Seul migrateur de l’espèce, il revient chaque année sur les mêmes sites de reproduction, souvent après avoir parcouru des milliers de kilomètres depuis sa zone d’hivernage en Afrique (à la frontière du Mali et de la Mauritanie).
Connu du grand public pour être un des seuls oiseaux à se servir d’un outil pour se nourrir (en Afrique, il sait casser les œufs d’autruche avec une pierre lâchée sur la coquille) ce vautour clair aux ailes sombres, contribue à l’élimination des bêtes mortes sur les estives de nos montagnes.

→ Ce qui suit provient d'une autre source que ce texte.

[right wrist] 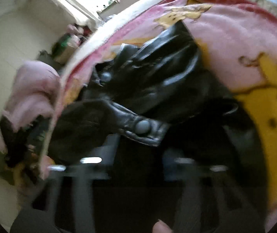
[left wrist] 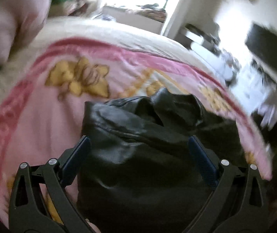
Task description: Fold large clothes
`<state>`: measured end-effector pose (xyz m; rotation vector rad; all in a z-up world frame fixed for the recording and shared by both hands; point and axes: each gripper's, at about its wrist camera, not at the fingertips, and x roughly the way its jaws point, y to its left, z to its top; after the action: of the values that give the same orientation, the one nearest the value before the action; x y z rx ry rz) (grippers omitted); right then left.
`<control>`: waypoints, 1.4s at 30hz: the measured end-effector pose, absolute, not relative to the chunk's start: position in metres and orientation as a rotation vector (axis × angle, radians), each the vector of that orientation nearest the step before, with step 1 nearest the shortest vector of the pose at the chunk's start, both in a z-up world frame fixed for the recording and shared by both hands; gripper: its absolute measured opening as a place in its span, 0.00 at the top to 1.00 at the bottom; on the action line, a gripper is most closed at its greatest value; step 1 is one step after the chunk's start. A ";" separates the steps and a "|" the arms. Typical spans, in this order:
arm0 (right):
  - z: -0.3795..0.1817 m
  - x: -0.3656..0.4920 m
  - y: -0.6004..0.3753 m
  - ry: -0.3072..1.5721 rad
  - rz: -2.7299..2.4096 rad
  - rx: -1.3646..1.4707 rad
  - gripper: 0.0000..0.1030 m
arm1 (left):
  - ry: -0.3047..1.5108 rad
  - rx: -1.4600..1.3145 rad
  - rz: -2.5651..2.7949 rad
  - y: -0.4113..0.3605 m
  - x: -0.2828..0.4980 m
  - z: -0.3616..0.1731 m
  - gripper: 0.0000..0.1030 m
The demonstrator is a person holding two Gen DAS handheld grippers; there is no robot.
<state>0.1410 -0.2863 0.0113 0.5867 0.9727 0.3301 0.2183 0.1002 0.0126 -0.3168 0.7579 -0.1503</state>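
a pink blanket (left wrist: 41, 120) with yellow flower prints covers the bed and fills both views. on it lies a black leather jacket (left wrist: 138, 136), bunched and creased, running from centre to 6 o'clock in the left wrist view. in the right wrist view a strap with a grey snap button (right wrist: 142, 126) crosses the centre. the left gripper (left wrist: 137, 145) is spread wide above the jacket, holding nothing. the right gripper (right wrist: 138, 167) is smeared by blur; cannot tell its opening.
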 end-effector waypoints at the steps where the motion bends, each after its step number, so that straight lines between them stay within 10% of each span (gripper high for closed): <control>1: 0.017 0.141 -0.283 0.938 0.348 0.575 0.86 | 0.755 -0.323 -0.132 0.105 0.217 0.012 0.09; 8: 0.098 0.152 -0.250 0.715 0.390 0.222 0.90 | 0.706 -0.330 -0.069 0.112 0.224 0.020 0.11; 13: 0.116 0.173 -0.242 0.681 0.348 0.054 0.90 | 0.735 -0.269 -0.091 0.095 0.238 0.013 0.59; 19: 0.078 0.187 -0.249 0.743 0.253 0.019 0.90 | 0.835 -0.262 -0.116 0.086 0.253 -0.012 0.84; 42: 0.092 0.176 -0.271 0.650 0.144 0.081 0.72 | 0.968 -0.202 -0.136 0.067 0.254 -0.047 0.85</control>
<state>0.1765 -0.2711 0.0924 0.0812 0.6504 0.1442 0.2542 0.0667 -0.0466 -0.2019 0.9678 -0.1358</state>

On retrouve également cet opportuniste posé sur les prairies, à la recherche d’excréments de vaches ou de brebis, d’insectes, de reptiles et de petits mammifères.

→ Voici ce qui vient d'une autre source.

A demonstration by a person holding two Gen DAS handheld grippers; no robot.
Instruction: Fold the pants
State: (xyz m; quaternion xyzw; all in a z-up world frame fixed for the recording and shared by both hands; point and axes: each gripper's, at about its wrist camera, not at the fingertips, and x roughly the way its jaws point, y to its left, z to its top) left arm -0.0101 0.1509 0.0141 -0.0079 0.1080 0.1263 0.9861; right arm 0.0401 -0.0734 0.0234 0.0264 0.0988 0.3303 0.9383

La situation du vautour percnoptère est préoccupante, il a subi un déclin supérieur à 50% depuis les dernières décennies, si bien qu’il bénéficie depuis 2002 d’un plan d’action ministériel en raison de ce statut précaire.
Parmi les 68 couples de vautours percnoptères localisés par le réseau LPO Pyrénées Vivantes, huit sont observés dans le département de l’Ariège et c’est avec Julien Vergne, ornithologue à l’Association des Naturalistes de l’Ariège (ANA) que nous nous sommes rendus sur le massif du Sourroque à Moulis dans le Couserans pour essayer d’aperçevoir cet oiseau discret.

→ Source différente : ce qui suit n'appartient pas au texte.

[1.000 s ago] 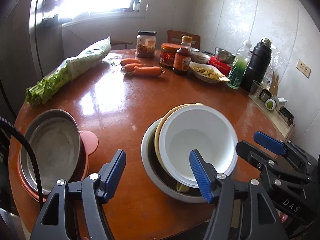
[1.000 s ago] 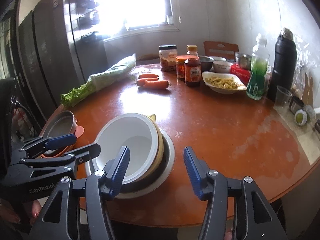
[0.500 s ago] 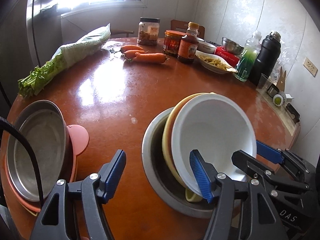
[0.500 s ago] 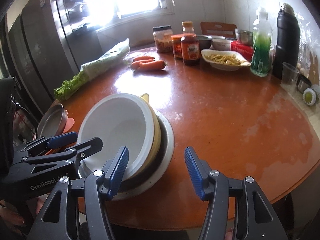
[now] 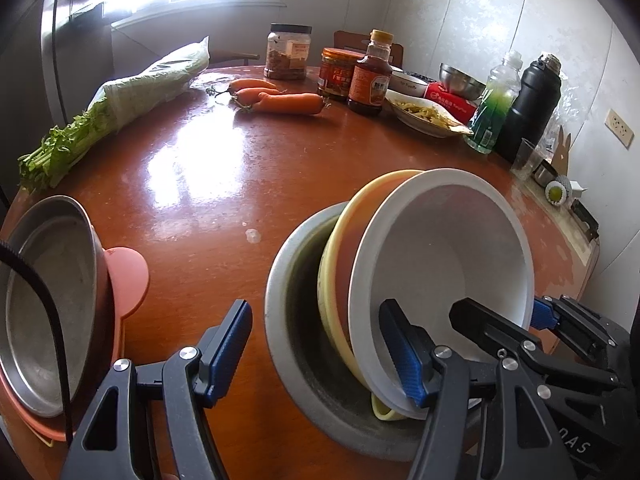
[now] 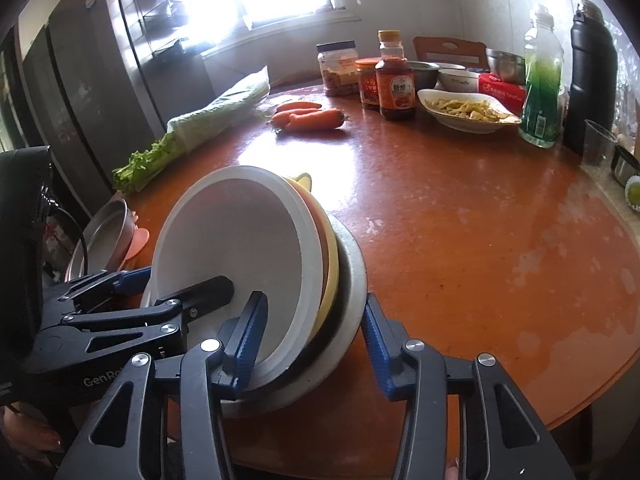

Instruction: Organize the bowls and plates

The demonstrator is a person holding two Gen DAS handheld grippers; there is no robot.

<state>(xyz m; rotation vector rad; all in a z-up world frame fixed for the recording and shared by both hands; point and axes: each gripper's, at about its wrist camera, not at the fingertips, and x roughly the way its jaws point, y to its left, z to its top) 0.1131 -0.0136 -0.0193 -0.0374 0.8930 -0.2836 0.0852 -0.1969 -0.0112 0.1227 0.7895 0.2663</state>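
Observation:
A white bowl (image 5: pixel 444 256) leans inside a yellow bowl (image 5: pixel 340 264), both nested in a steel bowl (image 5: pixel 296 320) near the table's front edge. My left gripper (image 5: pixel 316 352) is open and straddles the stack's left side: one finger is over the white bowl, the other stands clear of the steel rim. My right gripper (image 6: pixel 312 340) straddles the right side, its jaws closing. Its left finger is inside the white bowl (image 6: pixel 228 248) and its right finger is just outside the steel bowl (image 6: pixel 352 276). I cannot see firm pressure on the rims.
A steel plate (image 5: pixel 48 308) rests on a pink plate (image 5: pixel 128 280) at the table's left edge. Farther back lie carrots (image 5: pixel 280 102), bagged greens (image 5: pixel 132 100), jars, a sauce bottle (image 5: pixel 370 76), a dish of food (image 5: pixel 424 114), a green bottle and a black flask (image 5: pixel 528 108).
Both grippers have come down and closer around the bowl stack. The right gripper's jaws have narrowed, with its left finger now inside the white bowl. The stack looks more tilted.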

Le site est protégé par arrêté préfectoral de protection de biotope à partir du 15 février jusqu’au 15 septembre, date à laquelle le vautour installe son nid, pond un ou deux œufs, élève les jeunes pour les emmener à l’envol en août.
Pendant toute cette période, tout dérangement soudain peut provoquer le départ des adultes, laissant l’œuf ou les jeunes à la merci des prédateurs.
Selon l’ornithologue, «historiquement le vautour percnoptère est d’abord arrivé sur la commune de Lacour avant de s’installer il y a une quinzaine d’année sur Moulis où il se reproduit.
Cette espèce est assez sensible au dérangement humain.
Il n’est pas du tout agressif dans sa manière de défendre son territoire: avec les oiseaux, y compris avec les parapentistes, il fait mine de raccompagner les intrus jusqu’aux limites de son territoire»
Julien Vergne assure le suivi de l’espèce et participe à la réalisation d’études scientifiques contribuant à mieux connaître cette espèce.
Il travaille activement à faire connaitre ce petit vautour ainsi que les enjeux de sa conservation car pour que cet élément du patrimoine pyrénéen revienne encore longtemps se reproduire chaque printemps en Ariège, chacun peut avoir un rôle à jouer.
Afin de sensibiliser tous les pratiquants de sports de pleine nature, notamment ceux qui partagent le ciel avec le percnoptère, le réseau Pyrénées Vivantes (auquel adhère l’ANA) a édité une plaquette de sensibilisation («Ascendances durables») et réalise des manifestations en direction des professionnels du loisir de pleine nature mais également du grand public.
Ainsi chaque année à lieu au mois d’avril, «Le Printemps du Percnoptère», une série d’animations gratuites (balades nature, expositions, conférences, soirées contées) sur toute la chaînes des Pyrénées afin de faire découvrir au plus grand nombre ce vautour à la silhouette blanche et noire, et au vol léger.